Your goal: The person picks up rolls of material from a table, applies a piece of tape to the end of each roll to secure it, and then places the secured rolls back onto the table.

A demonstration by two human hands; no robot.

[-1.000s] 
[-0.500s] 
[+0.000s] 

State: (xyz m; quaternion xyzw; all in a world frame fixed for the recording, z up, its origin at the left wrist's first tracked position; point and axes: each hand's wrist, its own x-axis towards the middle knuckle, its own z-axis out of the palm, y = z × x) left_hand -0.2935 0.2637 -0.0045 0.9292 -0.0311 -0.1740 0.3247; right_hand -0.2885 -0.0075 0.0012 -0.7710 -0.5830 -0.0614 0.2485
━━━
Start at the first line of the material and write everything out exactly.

**SOLUTION TO THE PROBLEM**
Your goal: The person picks up rolls of material from a table, applies a piece of tape to the end of each roll to secure it, and then places the secured rolls back onto the table.

A demonstration by two human hands; no robot.

[-1.000s] 
[-0.500s] 
[+0.000s] 

State: (xyz m; quaternion xyzw; all in a world frame fixed for the recording, z up, its origin at the left wrist's first tracked position; point and axes: each hand's wrist, its own x-axis towards the middle knuckle, its own z-axis out of the palm, y = z × x) left_hand -0.2935 0.2637 -0.0045 0.9292 -0.0311 -0.1740 0.3247; right_hand -0.2885 -0.0075 0.0012 -0.7710 -0.5830 -0.0614 0.2485

Nothing further is required by the exercise.